Copy each line of the data that has "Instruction" in it.

* * * * *

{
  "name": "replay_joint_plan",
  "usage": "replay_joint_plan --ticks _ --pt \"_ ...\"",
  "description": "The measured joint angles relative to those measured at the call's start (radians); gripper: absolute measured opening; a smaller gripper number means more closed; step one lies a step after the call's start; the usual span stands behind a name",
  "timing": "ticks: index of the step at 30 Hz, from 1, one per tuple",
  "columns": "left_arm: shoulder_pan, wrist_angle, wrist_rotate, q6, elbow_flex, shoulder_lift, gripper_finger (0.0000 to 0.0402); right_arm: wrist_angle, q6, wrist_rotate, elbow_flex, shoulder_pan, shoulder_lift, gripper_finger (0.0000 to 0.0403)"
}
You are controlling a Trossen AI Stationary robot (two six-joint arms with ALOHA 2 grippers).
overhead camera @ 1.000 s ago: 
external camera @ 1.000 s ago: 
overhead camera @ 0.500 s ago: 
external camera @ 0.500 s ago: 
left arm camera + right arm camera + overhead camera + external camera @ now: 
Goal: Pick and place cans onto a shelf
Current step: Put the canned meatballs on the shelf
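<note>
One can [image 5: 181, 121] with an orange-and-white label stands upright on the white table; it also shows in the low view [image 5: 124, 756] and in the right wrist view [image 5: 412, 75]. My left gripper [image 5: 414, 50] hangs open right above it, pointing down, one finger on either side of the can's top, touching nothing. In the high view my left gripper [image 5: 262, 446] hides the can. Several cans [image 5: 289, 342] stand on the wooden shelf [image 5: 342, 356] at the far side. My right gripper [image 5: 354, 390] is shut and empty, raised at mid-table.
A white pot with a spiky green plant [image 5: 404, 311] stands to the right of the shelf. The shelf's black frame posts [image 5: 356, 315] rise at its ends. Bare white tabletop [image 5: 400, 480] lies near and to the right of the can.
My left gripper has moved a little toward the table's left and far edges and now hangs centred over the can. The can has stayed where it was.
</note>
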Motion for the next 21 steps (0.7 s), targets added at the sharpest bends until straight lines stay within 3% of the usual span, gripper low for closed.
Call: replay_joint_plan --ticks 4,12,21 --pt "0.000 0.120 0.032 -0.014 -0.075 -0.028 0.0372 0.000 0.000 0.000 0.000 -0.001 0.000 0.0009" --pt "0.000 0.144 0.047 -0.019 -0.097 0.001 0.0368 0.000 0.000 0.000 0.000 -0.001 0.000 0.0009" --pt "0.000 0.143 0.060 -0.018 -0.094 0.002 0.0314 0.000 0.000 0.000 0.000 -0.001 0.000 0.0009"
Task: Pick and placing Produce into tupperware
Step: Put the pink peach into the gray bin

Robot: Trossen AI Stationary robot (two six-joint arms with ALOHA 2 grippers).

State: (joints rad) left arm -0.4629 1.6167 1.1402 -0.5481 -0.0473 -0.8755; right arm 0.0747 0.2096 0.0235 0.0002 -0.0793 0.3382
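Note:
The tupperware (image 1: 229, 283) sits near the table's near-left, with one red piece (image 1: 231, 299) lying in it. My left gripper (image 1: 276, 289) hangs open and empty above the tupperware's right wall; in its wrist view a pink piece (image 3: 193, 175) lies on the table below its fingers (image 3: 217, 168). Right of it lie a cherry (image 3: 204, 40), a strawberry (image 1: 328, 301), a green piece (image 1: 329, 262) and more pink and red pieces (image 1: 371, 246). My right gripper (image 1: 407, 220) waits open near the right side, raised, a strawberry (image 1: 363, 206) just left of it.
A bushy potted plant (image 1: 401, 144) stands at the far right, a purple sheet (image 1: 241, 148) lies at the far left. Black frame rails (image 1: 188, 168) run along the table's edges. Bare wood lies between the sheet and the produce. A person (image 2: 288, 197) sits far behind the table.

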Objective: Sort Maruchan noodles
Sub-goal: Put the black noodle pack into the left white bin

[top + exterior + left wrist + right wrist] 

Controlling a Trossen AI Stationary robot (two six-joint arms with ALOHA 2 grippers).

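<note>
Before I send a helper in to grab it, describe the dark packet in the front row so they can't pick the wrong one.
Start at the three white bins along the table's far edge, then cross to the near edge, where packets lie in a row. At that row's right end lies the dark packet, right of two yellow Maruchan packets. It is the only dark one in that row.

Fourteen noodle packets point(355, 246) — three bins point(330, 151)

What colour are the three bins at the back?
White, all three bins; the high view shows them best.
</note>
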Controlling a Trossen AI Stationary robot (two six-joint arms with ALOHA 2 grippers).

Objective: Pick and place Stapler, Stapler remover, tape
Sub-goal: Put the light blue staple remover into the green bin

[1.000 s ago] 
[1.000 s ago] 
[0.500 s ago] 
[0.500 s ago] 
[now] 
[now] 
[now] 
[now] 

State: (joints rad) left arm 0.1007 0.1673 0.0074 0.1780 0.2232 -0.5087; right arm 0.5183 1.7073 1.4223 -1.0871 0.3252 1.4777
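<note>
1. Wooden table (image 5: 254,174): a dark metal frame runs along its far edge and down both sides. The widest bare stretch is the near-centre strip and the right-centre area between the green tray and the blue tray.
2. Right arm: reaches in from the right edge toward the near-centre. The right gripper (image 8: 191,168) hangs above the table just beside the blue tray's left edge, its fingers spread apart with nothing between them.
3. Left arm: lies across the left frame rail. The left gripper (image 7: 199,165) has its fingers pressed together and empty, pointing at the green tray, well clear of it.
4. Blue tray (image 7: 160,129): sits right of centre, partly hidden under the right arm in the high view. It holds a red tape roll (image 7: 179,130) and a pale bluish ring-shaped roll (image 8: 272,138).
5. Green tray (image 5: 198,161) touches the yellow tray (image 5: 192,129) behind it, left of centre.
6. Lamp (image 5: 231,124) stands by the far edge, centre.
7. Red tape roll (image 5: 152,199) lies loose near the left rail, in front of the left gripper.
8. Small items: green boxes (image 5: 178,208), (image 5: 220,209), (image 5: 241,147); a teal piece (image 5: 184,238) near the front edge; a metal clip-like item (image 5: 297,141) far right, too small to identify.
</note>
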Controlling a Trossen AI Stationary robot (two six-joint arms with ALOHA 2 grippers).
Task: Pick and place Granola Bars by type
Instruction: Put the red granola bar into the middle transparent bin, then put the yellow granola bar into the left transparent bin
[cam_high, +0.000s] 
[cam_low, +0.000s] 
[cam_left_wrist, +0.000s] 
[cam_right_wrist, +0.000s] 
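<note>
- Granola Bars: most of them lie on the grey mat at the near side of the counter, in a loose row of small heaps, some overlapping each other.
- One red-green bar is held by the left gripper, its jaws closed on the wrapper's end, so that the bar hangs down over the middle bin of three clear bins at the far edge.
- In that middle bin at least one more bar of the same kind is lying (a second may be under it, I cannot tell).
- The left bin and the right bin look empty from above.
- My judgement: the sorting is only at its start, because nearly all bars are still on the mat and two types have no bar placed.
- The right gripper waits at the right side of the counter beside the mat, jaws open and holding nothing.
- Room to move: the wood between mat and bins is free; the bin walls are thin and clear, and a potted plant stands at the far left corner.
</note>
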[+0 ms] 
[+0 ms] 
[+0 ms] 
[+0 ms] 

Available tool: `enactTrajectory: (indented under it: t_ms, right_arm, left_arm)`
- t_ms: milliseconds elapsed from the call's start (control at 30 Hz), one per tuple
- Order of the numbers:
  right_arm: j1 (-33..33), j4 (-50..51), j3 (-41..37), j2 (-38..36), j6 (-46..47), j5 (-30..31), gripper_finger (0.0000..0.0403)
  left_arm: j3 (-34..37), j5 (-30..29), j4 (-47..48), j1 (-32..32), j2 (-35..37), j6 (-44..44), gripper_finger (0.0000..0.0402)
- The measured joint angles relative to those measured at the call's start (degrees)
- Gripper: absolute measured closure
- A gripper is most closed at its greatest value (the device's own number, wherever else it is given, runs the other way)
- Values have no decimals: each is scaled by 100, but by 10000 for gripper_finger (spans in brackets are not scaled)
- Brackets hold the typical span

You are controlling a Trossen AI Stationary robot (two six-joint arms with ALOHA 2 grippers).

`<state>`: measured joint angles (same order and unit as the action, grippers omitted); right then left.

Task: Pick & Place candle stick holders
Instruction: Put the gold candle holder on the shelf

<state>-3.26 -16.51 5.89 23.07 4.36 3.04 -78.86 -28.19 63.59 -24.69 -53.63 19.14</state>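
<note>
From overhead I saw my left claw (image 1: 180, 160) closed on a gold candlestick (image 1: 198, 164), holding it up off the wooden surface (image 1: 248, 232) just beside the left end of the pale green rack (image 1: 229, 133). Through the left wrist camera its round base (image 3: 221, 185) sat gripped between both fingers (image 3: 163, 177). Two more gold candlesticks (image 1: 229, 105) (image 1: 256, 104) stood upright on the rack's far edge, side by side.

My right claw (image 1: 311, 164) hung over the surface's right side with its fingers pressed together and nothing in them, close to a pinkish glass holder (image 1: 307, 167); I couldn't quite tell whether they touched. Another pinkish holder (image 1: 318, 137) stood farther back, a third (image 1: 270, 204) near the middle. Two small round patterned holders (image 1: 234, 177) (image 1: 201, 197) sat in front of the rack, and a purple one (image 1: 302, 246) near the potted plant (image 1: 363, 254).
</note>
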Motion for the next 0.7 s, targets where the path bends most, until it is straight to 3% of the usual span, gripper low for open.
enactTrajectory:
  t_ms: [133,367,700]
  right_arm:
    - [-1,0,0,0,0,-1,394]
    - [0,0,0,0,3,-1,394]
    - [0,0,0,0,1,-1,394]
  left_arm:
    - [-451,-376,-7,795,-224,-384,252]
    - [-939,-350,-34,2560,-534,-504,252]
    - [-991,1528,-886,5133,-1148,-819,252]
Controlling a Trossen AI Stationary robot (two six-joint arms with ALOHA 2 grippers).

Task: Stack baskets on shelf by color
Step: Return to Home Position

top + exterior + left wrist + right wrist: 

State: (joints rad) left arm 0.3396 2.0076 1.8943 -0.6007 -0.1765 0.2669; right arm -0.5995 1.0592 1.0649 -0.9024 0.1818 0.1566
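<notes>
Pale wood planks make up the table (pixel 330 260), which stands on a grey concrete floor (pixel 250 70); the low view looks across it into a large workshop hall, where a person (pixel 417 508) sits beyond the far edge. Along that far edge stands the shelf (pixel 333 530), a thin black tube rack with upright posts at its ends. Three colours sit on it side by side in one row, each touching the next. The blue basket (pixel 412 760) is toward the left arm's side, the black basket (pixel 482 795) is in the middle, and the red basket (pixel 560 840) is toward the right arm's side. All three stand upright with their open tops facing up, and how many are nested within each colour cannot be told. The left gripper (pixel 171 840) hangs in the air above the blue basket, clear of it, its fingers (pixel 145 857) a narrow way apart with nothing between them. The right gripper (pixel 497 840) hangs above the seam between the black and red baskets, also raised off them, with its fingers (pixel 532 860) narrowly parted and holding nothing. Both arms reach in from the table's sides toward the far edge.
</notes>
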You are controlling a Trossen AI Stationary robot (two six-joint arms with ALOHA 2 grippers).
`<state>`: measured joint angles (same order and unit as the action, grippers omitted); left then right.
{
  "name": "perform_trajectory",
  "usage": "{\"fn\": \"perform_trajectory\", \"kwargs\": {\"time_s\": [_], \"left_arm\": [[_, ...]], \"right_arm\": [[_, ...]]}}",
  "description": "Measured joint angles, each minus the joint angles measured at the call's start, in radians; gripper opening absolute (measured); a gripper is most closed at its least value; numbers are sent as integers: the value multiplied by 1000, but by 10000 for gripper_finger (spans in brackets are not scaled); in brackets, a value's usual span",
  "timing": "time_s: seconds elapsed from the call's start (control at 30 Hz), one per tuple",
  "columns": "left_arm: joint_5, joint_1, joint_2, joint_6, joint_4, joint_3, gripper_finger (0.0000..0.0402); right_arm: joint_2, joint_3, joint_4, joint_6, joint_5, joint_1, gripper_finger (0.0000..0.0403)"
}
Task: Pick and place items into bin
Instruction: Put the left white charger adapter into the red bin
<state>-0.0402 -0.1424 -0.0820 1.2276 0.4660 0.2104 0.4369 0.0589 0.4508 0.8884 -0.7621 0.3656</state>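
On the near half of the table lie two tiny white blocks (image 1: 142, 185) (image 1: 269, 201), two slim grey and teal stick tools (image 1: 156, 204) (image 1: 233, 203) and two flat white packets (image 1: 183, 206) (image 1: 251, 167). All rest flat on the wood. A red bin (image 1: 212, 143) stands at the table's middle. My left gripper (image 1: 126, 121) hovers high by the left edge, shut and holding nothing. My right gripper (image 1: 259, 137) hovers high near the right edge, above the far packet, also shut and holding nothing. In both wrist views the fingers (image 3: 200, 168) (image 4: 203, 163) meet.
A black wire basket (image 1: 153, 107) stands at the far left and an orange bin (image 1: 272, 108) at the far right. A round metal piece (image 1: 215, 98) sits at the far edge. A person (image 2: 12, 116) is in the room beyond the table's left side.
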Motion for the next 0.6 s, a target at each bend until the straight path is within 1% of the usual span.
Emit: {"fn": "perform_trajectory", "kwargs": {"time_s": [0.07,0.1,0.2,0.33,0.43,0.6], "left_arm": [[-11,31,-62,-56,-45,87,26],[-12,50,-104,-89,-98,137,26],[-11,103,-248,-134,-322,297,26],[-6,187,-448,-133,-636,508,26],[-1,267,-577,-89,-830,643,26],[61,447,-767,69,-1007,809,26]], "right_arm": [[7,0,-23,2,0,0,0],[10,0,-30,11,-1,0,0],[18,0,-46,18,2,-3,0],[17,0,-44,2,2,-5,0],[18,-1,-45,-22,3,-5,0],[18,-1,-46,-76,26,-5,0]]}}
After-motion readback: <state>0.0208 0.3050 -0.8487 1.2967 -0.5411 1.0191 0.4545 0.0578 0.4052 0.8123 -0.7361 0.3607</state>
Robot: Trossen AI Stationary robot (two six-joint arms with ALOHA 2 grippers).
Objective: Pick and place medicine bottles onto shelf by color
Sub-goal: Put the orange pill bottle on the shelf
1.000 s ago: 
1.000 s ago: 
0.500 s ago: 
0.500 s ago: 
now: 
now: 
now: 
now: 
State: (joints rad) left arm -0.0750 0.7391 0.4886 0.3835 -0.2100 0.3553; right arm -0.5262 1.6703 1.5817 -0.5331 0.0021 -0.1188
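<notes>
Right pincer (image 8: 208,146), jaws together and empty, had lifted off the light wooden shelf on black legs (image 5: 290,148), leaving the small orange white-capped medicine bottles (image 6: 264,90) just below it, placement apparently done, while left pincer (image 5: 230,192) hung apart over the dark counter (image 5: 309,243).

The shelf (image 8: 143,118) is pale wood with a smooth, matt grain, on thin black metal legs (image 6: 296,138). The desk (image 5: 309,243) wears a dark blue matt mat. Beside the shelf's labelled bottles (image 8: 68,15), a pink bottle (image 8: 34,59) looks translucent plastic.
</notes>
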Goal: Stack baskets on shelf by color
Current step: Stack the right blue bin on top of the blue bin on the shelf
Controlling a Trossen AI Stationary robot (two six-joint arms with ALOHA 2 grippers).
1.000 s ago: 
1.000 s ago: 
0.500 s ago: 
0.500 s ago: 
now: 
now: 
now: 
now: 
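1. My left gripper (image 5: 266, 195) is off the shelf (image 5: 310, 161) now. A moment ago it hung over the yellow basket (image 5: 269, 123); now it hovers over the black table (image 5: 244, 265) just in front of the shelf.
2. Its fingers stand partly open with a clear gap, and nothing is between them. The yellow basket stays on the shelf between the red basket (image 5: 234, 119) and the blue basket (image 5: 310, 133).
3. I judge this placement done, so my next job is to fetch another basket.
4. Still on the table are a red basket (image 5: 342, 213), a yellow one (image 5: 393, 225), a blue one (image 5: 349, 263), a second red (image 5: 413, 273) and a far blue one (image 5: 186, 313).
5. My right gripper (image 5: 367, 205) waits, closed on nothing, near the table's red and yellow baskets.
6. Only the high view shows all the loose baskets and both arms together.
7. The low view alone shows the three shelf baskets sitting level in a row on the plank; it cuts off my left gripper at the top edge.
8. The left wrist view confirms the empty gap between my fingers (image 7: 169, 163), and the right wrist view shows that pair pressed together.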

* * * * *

• ANSWER TO THIS TASK
Instruction: Put the red granola bar into the middle transparent bin, then put the yellow granola bar into the left transparent bin
Instruction: Put the gold candle holder on the shelf
Instruction: Put the left white charger adapter into the red bin

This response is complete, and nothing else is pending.